** Task description **
Return the full listing, keeping every line exactly as it is.

** Provided data **
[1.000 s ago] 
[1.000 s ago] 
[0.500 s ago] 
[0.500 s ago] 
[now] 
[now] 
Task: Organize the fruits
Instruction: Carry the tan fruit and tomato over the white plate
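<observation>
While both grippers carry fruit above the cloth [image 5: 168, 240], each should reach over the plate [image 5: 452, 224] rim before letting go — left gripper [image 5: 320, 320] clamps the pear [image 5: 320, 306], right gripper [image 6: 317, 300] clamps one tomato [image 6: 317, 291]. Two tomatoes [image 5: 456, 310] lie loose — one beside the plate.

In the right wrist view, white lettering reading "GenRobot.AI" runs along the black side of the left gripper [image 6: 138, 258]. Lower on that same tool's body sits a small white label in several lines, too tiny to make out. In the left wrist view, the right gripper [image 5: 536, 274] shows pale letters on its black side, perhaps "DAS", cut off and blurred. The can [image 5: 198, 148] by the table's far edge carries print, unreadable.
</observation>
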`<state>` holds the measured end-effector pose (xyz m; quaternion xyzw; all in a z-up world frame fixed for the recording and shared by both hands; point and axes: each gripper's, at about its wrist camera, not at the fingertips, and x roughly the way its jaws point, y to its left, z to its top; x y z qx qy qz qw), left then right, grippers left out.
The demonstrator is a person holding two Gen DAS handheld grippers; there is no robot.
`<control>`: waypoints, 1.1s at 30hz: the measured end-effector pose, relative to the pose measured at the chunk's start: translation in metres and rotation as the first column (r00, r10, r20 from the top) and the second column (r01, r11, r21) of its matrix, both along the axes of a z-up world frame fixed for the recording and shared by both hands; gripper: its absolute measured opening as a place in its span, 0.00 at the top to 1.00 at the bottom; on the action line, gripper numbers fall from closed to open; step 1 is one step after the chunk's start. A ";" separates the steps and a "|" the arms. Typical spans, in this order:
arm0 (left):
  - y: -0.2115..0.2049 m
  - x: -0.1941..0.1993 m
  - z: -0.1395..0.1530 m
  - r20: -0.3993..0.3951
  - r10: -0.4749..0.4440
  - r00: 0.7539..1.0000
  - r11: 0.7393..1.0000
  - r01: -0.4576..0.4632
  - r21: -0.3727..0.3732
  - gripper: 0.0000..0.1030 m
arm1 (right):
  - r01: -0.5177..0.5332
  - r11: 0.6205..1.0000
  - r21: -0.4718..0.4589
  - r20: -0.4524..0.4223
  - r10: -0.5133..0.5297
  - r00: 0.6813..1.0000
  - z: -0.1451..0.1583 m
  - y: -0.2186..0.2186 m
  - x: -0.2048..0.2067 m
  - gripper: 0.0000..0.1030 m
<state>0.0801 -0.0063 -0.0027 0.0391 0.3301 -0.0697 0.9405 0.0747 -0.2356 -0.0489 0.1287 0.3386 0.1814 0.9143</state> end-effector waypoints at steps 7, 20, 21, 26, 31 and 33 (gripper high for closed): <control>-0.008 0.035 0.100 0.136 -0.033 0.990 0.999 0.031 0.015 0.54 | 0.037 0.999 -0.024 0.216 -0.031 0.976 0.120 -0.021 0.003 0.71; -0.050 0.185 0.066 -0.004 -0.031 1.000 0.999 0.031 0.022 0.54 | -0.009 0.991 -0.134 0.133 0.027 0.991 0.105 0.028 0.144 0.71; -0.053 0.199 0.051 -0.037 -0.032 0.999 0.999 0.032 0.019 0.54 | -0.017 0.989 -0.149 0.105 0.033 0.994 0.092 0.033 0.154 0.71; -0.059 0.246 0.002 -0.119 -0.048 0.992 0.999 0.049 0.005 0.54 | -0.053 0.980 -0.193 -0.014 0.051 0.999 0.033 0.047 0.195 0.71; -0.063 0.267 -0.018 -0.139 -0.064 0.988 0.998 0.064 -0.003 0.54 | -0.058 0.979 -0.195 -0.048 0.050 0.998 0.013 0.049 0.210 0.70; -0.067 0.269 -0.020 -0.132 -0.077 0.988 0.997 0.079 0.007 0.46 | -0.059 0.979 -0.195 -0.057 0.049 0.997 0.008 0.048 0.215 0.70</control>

** Answer to this task **
[1.000 s ago] 
[1.000 s ago] 
[0.500 s ago] 
[0.500 s ago] 
[now] 
[now] 
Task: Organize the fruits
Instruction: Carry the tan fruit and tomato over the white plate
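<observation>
While both grippers carry fruit above the cloth [image 5: 168, 240], each should reach over the plate [image 5: 452, 224] rim before letting go — left gripper [image 5: 320, 320] clamps the pear [image 5: 320, 306], right gripper [image 6: 317, 300] clamps one tomato [image 6: 317, 291]. Two tomatoes [image 5: 456, 310] lie loose — one beside the plate.

In the right wrist view, white lettering reading "GenRobot.AI" runs along the black side of the left gripper [image 6: 138, 258]. Lower on that same tool's body sits a small white label in several lines, too tiny to make out. In the left wrist view, the right gripper [image 5: 536, 274] shows pale letters on its black side, perhaps "DAS", cut off and blurred. The can [image 5: 198, 148] by the table's far edge carries print, unreadable.
</observation>
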`<state>` holds the measured end-effector pose (xyz m; quaternion xyzw; all in a z-up world frame fixed for the recording and shared by both hands; point and axes: each gripper's, at about its wrist camera, not at the fingertips, and x roughly the way its jaws point, y to its left, z to its top; x y z qx qy qz qw), left then right, grippers left out.
The demonstrator is a person holding two Gen DAS handheld grippers; there is no robot.
`<control>`: waypoints, 1.1s at 30hz: the measured end-effector pose, relative to the pose measured at the chunk's start: translation in metres and rotation as the first column (r00, r10, r20 from the top) and the second column (r01, r11, r21) of its matrix, both along the axes of a z-up world frame fixed for the recording and shared by both hands; gripper: its absolute measured opening as a place in its span, 0.00 at the top to 1.00 at the bottom; on the action line, gripper numbers fall from closed to open; step 1 is one step after the chunk's start. A ";" separates the steps and a "|" the arms. Typical spans, in this order:
arm0 (left):
  - y: -0.2115..0.2049 m
  - x: -0.1941..0.1993 m
  - z: -0.1395..0.1530 m
  - r20: -0.3993..0.3951
  - r10: -0.4749..0.4440
  - r00: 0.7539..1.0000
  - r11: 0.7393..1.0000
  - r01: -0.4576..0.4632
  - r21: -0.3727..0.3732
  - gripper: 0.0000..0.1030 m
arm1 (right):
  - r01: -0.5177..0.5332
  - r11: 0.6205..1.0000
  - r21: -0.4718..0.4589
  - r20: -0.4524..0.4223
  - r10: -0.5133..0.5297
  - r00: 0.6813..1.0000
  - z: -0.1451..0.1583 m
  - y: -0.2186..0.2186 m
  - x: -0.2048..0.2067 m
  - gripper: 0.0000..0.1030 m
<state>0.0801 -0.0063 -0.0027 0.0391 0.3301 -0.0697 0.9405 0.0747 -0.2356 -0.0489 0.1287 0.3386 0.1814 0.9143</state> end-effector waypoints at steps 7, 20, 21, 26, 31 and 33 (gripper high for closed): <control>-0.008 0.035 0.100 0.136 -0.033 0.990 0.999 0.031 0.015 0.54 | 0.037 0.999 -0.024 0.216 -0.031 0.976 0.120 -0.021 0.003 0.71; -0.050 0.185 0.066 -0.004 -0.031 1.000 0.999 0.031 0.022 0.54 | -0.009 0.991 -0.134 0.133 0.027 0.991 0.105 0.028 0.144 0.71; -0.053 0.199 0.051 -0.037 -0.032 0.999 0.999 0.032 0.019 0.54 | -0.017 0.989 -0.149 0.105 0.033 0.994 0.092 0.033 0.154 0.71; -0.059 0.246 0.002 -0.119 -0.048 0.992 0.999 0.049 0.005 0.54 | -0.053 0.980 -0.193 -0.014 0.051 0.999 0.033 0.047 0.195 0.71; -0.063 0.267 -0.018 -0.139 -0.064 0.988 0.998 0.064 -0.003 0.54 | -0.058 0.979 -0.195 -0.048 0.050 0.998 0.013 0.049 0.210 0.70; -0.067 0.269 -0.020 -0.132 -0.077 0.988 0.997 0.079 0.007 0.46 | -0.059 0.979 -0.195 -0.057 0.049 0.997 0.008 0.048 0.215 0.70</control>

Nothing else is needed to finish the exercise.